Fluid-structure interaction analysis on the response of open-top, squat, circular tank due to wind-driven rain

Abstract

Wind-driven rain (WDR) is a natural phenomenon, which occurs, when rain droplets descend through a wind flow field, creating an angle with the vertical and affects any structure by impingement through the structural envelope. Existing literatures on wind-driven rain effect on structure, are focused on building envelop only. There is a huge scope, left unexplored, on studying the interaction response of squat, open top, circular tank with wind-driven rain. This available scope is the main motivation of the present authors behind this study. The present study has been conducted through fluid–structure interaction (FSI) analysis, by coupling computational fluid dynamics (CFD) analysis of a multi-phase fluid system involving air and water to simulate wind-driven rain, with the mechanical analysis of the tank structure, by importing the wall pressure, assessed from CFD model of WDR. This study is focused on ground-supported, open-top, squat, circular tank with a slenderness ratio of 0.5. The internal and external pressure distributions on the tank wall have been assessed for WDR and compared with the same caused by wind. The radius (R): thickness (t) ratio of the tank wall has been varied from 125 to 500, in order to understand the impact of wind-driven rain on the tank wall deformation.
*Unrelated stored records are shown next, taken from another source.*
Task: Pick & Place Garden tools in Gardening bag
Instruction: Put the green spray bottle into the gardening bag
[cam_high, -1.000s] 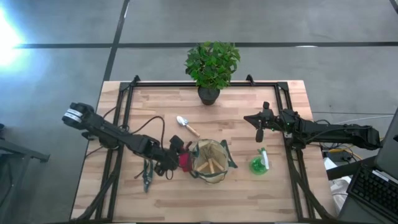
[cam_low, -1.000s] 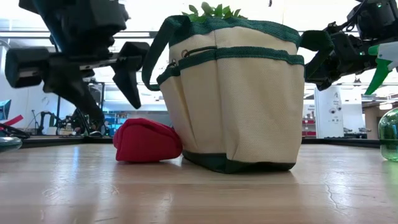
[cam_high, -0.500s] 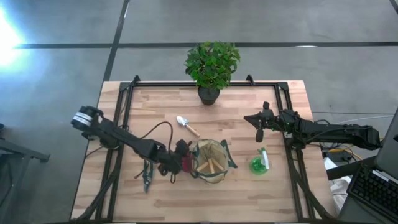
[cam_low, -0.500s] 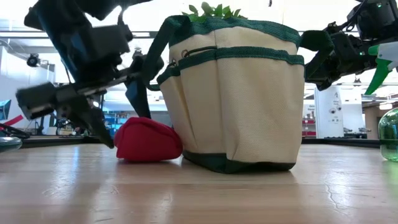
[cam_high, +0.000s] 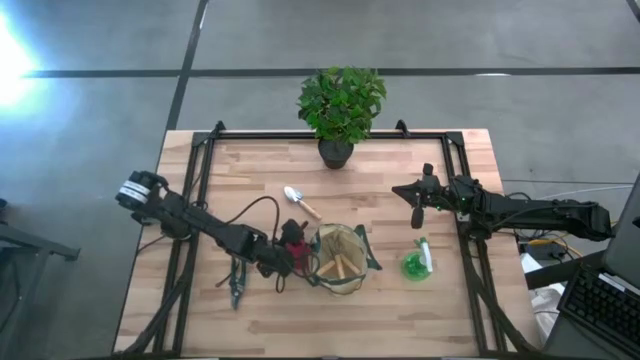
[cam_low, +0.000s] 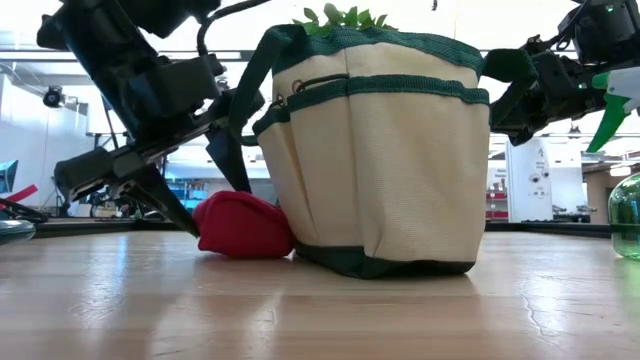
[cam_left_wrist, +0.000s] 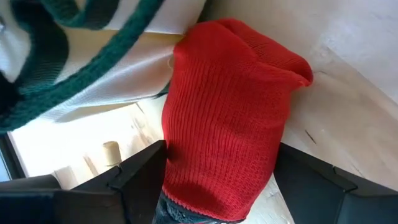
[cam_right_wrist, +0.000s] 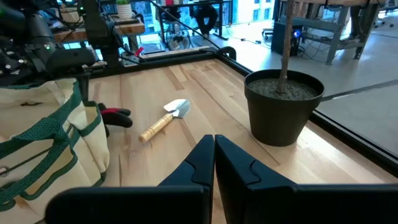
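Observation:
The red glove (cam_left_wrist: 230, 106) lies on the table with one side against the left wall of the khaki bag (cam_high: 338, 258), as the low view (cam_low: 240, 225) shows. My left gripper (cam_left_wrist: 221, 168) is open and low at the table, with one finger on each side of the glove. Wooden handles (cam_high: 340, 266) stick up inside the bag. A trowel (cam_high: 300, 203) lies behind the bag, dark pruners (cam_high: 237, 280) to its left, and a green spray bottle (cam_high: 417, 262) to its right. My right gripper (cam_high: 417, 215) is shut and empty, above the table to the bag's right. My left gripper comes slanting down from the table's left with its open fingers (cam_left_wrist: 140, 177) astride the glove's cuff end (cam_left_wrist: 186, 186). The glove's sides reach both inner finger faces. I cannot tell whether they press it. The glove lies on the table against the bag.
A potted leafy plant (cam_high: 340, 105) stands at the table's far edge; its black pot (cam_right_wrist: 283, 106) shows in the right wrist view. Black frame rails (cam_high: 195, 190) run along the table's left and right sides. Bare wood lies in front of the bag.
My left gripper has come down to the table, tipping nose-down, and has gone toward the bag until its open fingers stand astride the red glove. The glove's left end has shifted a little toward the bag.

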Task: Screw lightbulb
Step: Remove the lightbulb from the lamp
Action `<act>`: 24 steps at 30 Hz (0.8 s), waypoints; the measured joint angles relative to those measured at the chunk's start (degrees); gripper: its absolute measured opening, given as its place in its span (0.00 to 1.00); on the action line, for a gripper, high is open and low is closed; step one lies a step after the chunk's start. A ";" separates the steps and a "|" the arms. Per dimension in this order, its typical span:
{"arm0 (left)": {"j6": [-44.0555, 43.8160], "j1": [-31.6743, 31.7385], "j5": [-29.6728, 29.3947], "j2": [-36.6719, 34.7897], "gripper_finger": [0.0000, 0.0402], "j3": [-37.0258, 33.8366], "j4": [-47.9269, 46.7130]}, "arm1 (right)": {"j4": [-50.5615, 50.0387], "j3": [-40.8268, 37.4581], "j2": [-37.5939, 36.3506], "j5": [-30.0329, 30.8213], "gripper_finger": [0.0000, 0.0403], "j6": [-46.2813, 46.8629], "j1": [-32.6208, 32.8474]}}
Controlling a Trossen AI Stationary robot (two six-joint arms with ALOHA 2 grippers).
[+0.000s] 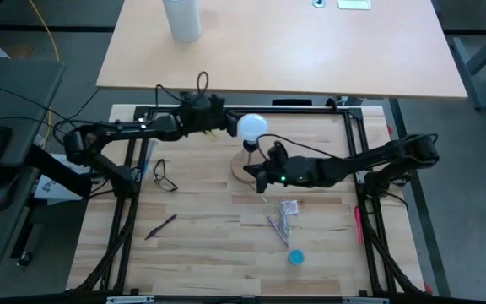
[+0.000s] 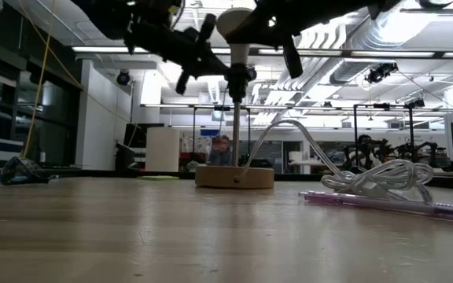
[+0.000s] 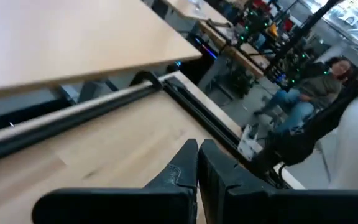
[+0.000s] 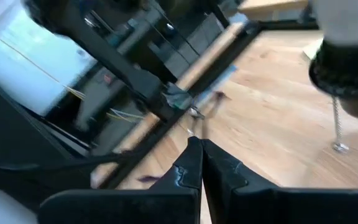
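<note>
Since the lightbulb (image 1: pixel 253 127) already sits upright on the black socket atop a thin post on the wooden base (image 1: pixel 250 175), its long axis runs vertical. The left gripper (image 1: pixel 229 129) is just beside it on the left, fingers pressed together and empty. The right gripper (image 1: pixel 258 181), likewise pinched shut on nothing, hangs lower, near the base. No legible writing shows.

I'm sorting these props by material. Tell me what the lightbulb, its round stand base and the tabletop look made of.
Lightbulb: white, matte frosted globe; glass or plastic, the look doesn't settle it.
Round stand base: pale wood, going by its tan colour; a thin, probably metal, rod rises from it.
Tabletop: light wooden boards with visible grain and plank seams, smooth finish.
</note>
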 joint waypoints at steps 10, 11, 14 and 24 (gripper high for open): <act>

The comparative study of pressure distribution between WDR and wind (only) cases clearly demonstrates that the wall pressure (internal and external) due to wind-driven rain, is higher than wind (only). It has been observed that the wall deformation is showing an incremental pattern with the decrement of wall thickness. The maximum deformation zone has been observed at the upper half of the frontal area. Higher deformation zone for R/t ratios 500, 250, 166.67, and 125, can be seen for 0° to 40°, 0° to 37°, 0° to 35°, and 0° to 32°, peripherally.